Never had she even brushed against something with that kind of power. Thousands of petabytes of sheer will. Just skimming the edge of it very nearly killed her.

The fear crept back into Holly's bones. Nothing in corporate history, sealed or otherwise, hinted at anything like that. Her eyes flashed across the water, to the bleak, haunted hell of Hadrian South, and she wondered just what might be festering there, away from the oversight of the corporations.

They'd told her a little, back when she'd still been of use to them. Things in Hadrian South were not as dead as people thought. The monitoring posts reported clumps of things moving in groups through the ruins, hidden in the shadows. Rumours trickled through Hadrian's corporate overlords of some of the denizens of that place regaining some semblance of self over the long decades.

She didn't know how true any of it really was, but the codewraith programme, and the AI, had all been in response to that. Of course, Hadrian's corporations could have just atomised the place with a single, well-placed bomb, but what a waste that would be.
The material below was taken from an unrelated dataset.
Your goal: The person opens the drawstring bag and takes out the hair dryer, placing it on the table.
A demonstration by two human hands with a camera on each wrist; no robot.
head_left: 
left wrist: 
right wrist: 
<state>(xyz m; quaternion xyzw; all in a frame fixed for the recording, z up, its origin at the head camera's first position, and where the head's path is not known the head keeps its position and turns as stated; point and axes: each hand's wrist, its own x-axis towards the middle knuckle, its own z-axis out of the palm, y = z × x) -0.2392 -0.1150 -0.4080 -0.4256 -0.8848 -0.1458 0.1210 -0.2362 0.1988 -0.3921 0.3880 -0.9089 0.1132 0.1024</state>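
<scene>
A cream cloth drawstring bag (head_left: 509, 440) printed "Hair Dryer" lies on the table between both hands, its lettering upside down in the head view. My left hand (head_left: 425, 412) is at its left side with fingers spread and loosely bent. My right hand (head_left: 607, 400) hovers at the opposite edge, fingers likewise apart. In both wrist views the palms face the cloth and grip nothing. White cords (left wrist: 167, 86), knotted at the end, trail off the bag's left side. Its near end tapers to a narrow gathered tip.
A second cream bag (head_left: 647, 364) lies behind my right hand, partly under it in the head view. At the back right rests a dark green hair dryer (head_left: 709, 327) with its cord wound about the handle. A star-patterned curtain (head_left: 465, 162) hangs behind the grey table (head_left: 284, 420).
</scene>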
The overlords of the city hadn't gotten there by destroying every problem they encountered. Manipulation, subversion, repurposing resources – that was how you survived the cut and thrust of the corporate game. Holly felt a pang of longing for being part of it. The corps were all that kept this cesspit of a city from devouring itself, and now they'd cast her out, because she failed.

Could she atone for it?

Perhaps the encounter with this... thing would give her some leverage.

Devouring the last of the sandwich, she stepped out into the main street, her mind beginning to recover some of its sharpness. A smokey neon bustle enveloped her as she walked, past food carts, bars, mod-shops and drug stalls, thick with clientele. She wrinkled her nose in distaste as she wove through it all, trying to put the pieces together.

How did that presence connect to the murders in the docks? Why had she found it locked away in the deep darkness of a dead cyborg?

Resting on hand against the pocket of her jacket, she felt the faint outline of the cyborg's memory chip – the last lead she'd extracted from the dead creature. She wasn't about to go diving into it herself any time soon, but maybe something could be gleaned from more, conventional methods.

The hum of a corporate drone pricked at the edge of her senses, and Holly took a sharp left out of the machine's path, sliding her hands into her pockets. It passed by a few seconds later, several meters above the rooftops, its spider-like frame barely visible in the fading evening light. Most of the people below probably didn't even notice.

She waited, feeling around with her implants for any other unwanted interruptions. Finding none, she walked quickly back onto the main street, crossed over, and fixed her eyes on the shining spires of the corporate heart on the horizon. The help she needed wouldn't be found here.